***** Supplied information
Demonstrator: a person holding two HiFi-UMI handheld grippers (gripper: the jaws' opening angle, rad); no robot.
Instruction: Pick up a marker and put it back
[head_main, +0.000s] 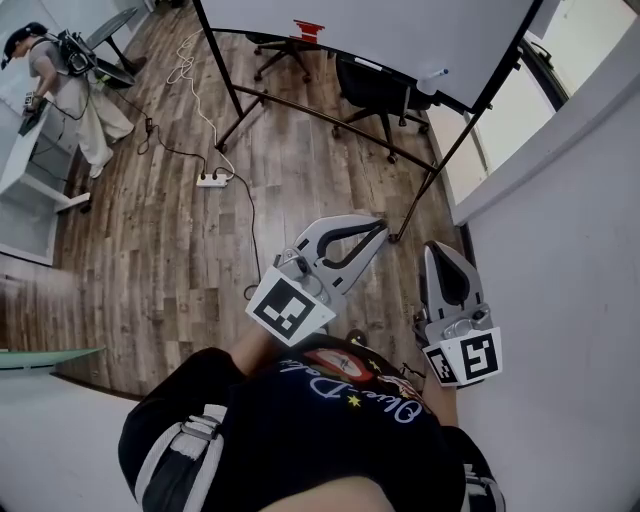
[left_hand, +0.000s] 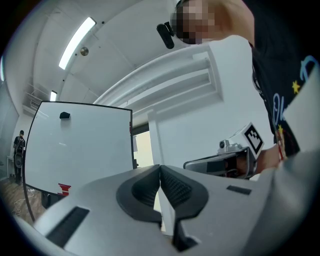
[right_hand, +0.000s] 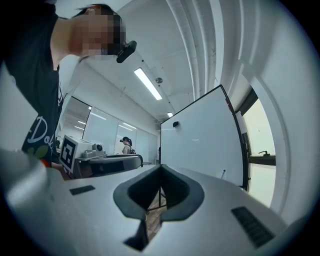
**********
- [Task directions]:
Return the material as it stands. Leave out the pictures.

- [Output of the task]:
Demonstrator: a person holding two HiFi-UMI handheld grippers (gripper: the jaws' opening angle, rad); no robot.
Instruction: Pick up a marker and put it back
[head_main, +0.000s] 
[left_hand, +0.000s] 
[right_hand, +0.000s] 

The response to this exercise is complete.